Goal of the exercise.
For the records below, please print exactly and only the lines from the one with "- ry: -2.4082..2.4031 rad" down to the one with "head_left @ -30", both ends included, omitting the pictures.

(Data records)
#####

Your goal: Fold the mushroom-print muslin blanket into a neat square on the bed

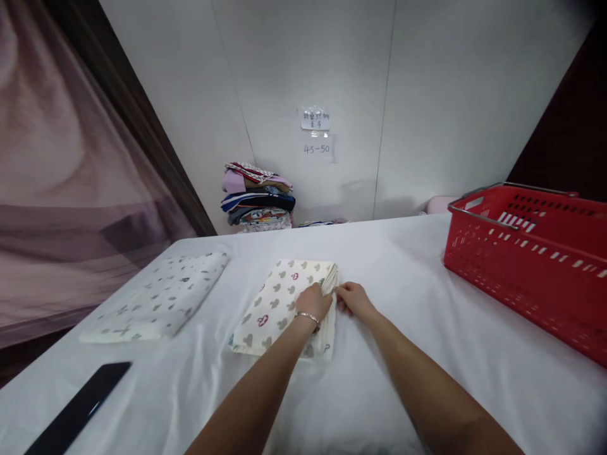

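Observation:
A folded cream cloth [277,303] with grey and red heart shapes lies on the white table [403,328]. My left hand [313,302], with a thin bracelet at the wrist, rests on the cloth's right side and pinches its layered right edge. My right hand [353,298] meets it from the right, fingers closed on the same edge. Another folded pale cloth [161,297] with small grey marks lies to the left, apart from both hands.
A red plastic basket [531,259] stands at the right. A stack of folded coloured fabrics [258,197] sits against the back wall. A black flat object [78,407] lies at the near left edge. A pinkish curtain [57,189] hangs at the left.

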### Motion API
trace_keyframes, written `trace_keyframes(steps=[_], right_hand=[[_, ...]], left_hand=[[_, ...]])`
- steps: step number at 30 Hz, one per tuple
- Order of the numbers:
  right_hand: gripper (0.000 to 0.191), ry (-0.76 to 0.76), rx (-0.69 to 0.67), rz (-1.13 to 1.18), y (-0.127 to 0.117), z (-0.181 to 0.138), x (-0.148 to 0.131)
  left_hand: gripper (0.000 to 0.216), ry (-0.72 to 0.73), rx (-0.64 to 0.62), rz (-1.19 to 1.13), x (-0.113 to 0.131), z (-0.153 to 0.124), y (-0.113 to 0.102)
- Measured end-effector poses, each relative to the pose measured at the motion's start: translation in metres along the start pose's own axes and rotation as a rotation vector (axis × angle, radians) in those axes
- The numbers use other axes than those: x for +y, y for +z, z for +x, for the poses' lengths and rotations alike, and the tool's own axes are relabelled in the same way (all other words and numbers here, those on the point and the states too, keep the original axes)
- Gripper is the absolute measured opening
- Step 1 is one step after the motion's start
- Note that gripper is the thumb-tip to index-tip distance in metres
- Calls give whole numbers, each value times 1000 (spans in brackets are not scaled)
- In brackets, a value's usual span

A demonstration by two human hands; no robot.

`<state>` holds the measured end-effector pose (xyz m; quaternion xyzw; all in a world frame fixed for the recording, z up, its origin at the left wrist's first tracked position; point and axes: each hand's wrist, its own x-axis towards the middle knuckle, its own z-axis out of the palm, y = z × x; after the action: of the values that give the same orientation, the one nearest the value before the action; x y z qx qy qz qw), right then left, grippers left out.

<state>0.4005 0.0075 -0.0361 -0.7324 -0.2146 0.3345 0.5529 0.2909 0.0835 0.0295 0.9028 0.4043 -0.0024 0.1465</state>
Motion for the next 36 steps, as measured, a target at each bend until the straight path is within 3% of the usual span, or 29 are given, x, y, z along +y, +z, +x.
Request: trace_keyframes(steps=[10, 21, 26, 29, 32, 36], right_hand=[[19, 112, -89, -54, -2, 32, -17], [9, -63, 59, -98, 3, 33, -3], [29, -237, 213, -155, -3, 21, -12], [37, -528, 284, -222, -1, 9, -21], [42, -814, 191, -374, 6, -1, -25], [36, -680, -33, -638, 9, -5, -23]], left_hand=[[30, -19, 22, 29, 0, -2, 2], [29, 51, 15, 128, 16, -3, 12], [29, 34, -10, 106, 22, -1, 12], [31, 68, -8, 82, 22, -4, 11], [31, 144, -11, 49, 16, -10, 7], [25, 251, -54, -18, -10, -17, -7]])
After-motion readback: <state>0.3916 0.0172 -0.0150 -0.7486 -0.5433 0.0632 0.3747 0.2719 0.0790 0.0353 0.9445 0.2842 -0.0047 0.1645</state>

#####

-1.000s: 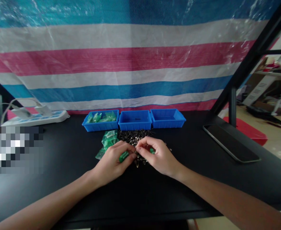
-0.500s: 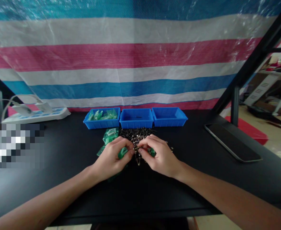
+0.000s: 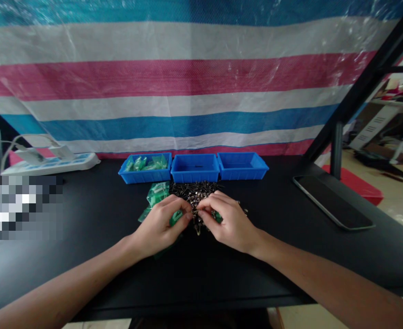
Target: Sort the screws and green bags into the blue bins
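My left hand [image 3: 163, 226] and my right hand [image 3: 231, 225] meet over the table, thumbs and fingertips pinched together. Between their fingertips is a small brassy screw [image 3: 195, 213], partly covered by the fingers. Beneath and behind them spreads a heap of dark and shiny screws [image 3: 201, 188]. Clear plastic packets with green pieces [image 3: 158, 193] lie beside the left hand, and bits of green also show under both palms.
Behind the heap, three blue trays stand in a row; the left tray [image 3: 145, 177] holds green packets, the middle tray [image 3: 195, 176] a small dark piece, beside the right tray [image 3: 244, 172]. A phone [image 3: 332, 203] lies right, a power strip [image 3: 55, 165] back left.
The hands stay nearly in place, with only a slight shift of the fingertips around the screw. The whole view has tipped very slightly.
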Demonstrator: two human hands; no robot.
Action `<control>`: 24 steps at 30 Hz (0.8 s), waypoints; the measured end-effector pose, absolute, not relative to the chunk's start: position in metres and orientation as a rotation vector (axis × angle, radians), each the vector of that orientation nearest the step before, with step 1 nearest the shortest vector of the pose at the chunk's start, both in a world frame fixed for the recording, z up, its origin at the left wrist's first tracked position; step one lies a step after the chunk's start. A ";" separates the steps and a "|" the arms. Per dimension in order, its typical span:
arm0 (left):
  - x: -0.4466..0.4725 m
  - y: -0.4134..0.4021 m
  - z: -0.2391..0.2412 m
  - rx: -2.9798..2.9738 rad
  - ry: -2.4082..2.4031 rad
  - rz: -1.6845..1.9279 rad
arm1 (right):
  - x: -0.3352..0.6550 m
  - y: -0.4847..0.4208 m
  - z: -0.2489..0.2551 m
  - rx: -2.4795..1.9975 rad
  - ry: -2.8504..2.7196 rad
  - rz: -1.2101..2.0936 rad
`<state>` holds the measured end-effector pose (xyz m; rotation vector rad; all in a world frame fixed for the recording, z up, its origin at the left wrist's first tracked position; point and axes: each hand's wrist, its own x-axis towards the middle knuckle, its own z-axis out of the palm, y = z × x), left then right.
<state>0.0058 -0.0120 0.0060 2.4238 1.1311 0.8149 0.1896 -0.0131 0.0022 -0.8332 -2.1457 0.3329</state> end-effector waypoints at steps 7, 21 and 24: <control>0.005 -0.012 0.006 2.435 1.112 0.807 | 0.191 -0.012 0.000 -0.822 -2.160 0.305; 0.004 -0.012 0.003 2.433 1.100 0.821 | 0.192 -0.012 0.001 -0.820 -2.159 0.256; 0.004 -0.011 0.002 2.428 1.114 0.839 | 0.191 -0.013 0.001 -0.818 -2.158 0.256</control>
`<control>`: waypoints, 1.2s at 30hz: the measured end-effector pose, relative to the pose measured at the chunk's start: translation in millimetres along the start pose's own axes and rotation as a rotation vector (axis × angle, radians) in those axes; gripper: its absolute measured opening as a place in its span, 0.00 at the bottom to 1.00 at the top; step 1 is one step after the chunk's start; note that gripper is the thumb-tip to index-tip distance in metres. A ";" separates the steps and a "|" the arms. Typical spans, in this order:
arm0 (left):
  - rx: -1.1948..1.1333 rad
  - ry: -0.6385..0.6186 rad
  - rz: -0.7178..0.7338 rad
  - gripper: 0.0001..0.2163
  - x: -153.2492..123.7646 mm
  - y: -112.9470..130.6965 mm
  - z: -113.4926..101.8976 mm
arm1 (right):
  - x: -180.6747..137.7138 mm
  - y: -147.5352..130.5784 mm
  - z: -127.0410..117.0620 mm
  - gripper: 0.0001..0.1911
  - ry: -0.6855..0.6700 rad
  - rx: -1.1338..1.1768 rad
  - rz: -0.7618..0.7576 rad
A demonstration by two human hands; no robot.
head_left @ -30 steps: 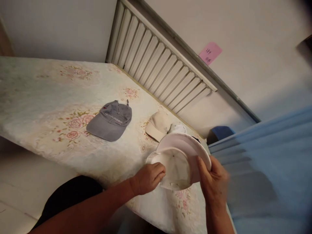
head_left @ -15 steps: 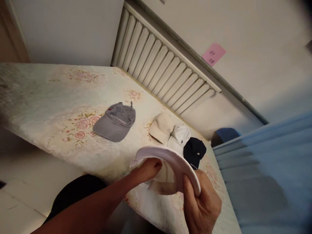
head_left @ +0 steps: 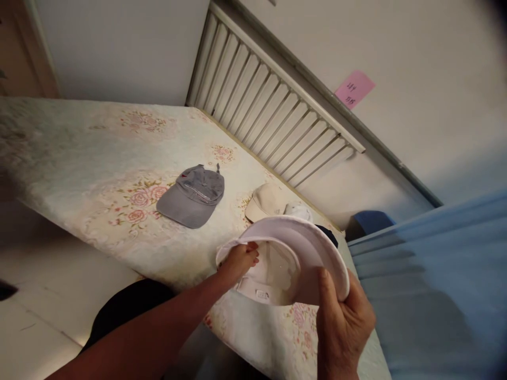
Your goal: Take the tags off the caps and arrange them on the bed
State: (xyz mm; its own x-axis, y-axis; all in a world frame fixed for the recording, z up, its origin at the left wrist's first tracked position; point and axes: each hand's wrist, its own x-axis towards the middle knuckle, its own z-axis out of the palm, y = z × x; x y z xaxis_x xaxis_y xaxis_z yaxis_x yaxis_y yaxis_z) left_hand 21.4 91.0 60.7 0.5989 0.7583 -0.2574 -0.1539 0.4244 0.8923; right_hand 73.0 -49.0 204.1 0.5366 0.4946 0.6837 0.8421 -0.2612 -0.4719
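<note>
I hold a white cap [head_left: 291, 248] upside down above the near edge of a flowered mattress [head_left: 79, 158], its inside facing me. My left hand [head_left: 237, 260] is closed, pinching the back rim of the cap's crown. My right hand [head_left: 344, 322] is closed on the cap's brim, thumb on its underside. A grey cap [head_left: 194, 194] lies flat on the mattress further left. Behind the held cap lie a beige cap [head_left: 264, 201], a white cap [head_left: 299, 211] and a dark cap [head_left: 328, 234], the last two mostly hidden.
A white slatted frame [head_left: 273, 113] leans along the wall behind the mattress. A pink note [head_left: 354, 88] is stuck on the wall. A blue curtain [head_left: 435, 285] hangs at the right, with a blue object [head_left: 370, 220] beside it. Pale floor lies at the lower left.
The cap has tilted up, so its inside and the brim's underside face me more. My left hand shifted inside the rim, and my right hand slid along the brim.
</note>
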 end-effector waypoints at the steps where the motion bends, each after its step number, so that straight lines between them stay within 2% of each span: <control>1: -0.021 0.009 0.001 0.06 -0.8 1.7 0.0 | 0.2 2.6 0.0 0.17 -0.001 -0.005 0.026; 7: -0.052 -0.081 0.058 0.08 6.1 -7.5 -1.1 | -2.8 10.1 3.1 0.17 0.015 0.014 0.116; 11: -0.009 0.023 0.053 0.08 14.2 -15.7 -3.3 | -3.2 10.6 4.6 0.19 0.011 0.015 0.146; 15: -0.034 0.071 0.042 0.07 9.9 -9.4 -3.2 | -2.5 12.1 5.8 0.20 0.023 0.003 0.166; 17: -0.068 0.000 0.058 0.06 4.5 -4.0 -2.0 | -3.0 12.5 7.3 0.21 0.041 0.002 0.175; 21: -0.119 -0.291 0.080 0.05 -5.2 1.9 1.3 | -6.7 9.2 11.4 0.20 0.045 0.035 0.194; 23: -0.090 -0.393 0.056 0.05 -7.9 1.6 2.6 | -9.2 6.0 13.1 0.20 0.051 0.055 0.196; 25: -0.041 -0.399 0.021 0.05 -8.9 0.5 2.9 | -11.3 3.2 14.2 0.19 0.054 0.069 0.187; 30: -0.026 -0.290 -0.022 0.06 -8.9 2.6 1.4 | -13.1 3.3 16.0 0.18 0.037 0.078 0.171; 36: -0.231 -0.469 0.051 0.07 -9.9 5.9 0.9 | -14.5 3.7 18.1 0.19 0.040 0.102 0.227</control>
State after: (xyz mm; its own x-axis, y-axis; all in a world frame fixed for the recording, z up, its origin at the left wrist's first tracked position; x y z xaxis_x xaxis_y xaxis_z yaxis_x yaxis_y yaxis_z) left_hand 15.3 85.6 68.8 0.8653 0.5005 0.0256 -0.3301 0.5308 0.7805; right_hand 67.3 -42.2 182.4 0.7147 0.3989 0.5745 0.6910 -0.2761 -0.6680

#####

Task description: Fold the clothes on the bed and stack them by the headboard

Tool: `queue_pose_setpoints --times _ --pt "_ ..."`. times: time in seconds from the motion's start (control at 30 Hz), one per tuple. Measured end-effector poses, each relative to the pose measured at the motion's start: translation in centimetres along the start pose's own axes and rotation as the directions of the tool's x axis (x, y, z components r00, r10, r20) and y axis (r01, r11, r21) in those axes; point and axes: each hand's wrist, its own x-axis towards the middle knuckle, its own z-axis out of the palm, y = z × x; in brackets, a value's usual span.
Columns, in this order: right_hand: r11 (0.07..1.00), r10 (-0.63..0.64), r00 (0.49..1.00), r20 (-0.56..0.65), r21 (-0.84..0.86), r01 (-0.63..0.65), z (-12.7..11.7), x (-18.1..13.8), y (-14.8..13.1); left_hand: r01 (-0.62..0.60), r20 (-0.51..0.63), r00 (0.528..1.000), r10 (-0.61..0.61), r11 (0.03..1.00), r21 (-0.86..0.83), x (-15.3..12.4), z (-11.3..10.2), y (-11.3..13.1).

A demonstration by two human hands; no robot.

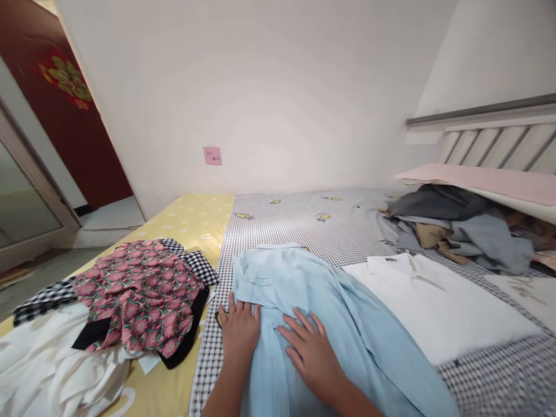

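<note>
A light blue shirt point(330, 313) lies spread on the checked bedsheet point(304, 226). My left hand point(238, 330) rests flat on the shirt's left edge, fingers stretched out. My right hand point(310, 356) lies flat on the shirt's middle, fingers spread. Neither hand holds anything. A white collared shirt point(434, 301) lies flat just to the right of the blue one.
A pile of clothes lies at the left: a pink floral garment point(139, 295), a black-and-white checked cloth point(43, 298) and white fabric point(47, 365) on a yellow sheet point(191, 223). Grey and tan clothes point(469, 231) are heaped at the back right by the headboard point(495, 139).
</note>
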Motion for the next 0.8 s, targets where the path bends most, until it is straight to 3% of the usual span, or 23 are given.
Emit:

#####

Exercise answer.
  - ry: -2.4082..2.4031 rad
  - rz: -1.6845..1.9279 rad
arm1 (right):
  - x: -0.3352..0.6550 m
  - y: -0.4847..0.4208 m
  - z: -0.2489..0.2551 m
  - rx: -2.4795..1.9975 rad
  - ry: -2.8504..2.7196 rad
  - rz: -1.2101..2.0936 rad
`<state>` holds the measured end-effector pose (xyz m; rotation vector rad; all in a world frame fixed for the recording, z up, its origin at the left wrist's first tracked position; point and axes: each hand's wrist, its own x-axis towards the middle knuckle, its own z-axis out of the palm, y = z × x), left then right.
<state>0.0058 -0.0120 0.0060 2.4238 1.1311 0.8149 0.1896 -0.0131 0.0022 -0.8332 -2.1457 0.3329</state> end-effector waypoints at steps 7, 21 and 24: <control>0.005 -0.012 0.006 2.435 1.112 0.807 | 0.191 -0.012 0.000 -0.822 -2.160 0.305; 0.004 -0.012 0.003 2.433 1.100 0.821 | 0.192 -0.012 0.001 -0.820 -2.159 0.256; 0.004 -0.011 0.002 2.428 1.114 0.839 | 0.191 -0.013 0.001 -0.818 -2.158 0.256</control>
`<control>`: waypoints, 1.2s at 30hz: the measured end-effector pose, relative to the pose measured at the chunk's start: translation in millimetres along the start pose's own axes and rotation as a rotation vector (axis × angle, radians) in those axes; gripper: its absolute measured opening as a place in its span, 0.00 at the bottom to 1.00 at the top; step 1 is one step after the chunk's start; note that gripper is the thumb-tip to index-tip distance in metres. A ";" separates the steps and a "|" the arms. Typical spans, in this order:
arm0 (left):
  - rx: -1.1948..1.1333 rad
  - ry: -0.6385..0.6186 rad
  - rz: -0.7178..0.7338 rad
  - gripper: 0.0001..0.2163
  - x: -153.2492..123.7646 mm
  - y: -112.9470..130.6965 mm
  - z: -113.4926..101.8976 mm
arm1 (right):
  - x: -180.6747..137.7138 mm
  - y: -147.5352..130.5784 mm
  - z: -127.0410..117.0620 mm
  - gripper: 0.0001..0.1911
  - ry: -0.6855..0.6700 rad
  - rx: -1.1338..1.1768 rad
  - rz: -0.7618..0.7576 rad
A demonstration by two human hands; no robot.
head_left @ -30 steps: 

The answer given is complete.